### Activity
First find the line with "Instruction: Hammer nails" in the entries below, then set down exactly every line through the line with "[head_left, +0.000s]", that line included.

□ □ □

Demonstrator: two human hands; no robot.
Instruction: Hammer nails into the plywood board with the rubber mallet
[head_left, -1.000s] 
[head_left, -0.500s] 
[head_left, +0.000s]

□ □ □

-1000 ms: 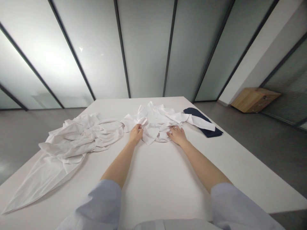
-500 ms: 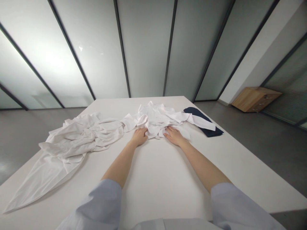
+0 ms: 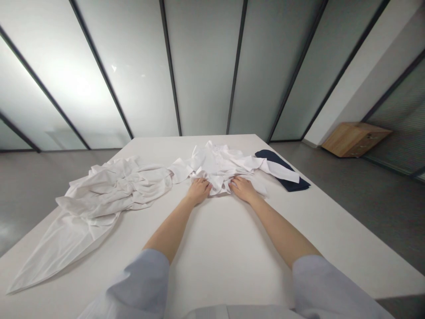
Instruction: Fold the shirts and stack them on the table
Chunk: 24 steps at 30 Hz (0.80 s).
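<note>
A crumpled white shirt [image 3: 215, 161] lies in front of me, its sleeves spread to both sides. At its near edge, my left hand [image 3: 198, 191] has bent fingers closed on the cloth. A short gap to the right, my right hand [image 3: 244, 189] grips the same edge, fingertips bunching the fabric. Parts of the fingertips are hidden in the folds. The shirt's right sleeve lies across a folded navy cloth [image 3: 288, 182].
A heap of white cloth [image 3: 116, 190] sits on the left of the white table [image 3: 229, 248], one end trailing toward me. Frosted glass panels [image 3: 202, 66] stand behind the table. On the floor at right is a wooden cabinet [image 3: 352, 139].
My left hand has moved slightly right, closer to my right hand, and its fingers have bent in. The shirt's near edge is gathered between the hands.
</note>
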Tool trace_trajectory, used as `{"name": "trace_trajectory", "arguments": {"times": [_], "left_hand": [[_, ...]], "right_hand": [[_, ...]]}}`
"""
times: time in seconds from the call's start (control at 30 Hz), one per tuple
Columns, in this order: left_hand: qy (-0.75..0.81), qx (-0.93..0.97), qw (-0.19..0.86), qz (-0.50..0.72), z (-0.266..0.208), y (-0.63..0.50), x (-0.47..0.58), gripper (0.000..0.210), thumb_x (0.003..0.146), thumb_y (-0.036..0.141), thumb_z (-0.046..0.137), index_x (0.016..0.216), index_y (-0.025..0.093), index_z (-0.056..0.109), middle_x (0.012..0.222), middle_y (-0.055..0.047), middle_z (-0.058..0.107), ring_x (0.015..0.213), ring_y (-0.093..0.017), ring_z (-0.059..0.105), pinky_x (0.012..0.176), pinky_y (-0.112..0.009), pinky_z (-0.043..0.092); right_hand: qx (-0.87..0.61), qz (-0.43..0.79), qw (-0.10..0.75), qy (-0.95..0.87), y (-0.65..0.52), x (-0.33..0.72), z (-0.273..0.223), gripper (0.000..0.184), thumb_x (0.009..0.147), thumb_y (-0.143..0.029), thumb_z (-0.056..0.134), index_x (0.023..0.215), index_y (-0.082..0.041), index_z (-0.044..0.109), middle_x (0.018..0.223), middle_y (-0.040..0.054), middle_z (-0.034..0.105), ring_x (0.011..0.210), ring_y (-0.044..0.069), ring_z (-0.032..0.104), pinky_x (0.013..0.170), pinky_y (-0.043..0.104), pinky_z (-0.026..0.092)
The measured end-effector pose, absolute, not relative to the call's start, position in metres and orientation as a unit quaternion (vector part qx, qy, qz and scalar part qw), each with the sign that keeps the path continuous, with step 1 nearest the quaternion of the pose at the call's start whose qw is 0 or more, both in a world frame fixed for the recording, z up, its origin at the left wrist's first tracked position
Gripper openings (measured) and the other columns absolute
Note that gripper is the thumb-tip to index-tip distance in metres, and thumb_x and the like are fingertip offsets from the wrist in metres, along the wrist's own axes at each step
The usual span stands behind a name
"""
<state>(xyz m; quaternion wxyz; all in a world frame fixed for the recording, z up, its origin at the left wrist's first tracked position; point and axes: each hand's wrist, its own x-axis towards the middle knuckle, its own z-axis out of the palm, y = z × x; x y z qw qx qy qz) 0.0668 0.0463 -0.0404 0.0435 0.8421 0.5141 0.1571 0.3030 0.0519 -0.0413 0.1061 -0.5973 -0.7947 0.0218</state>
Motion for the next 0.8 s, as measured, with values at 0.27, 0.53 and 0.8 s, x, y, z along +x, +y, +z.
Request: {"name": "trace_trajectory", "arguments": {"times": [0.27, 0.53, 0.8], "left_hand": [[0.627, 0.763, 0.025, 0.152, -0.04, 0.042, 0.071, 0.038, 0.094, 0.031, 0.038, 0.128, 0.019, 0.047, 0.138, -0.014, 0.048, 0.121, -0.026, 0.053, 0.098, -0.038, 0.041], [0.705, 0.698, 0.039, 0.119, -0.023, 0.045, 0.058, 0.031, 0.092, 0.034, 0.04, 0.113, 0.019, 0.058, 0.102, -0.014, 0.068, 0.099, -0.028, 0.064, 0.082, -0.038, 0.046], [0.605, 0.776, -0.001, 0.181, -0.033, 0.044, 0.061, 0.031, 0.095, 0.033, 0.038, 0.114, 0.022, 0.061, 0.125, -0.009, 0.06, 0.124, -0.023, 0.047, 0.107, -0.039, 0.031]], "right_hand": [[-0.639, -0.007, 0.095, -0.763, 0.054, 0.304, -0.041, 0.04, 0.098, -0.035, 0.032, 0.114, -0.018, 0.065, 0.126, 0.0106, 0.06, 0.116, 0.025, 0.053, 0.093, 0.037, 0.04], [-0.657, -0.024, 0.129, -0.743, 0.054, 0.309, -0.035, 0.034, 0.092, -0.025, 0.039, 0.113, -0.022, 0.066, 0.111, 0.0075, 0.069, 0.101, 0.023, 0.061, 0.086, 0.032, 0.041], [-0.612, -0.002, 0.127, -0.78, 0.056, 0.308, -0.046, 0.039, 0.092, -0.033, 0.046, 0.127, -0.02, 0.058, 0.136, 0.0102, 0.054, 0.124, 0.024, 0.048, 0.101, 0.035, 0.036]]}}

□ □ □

### Answer space
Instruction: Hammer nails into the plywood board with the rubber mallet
[head_left, -1.000s] 
[head_left, -0.500s] 
[head_left, +0.000s]

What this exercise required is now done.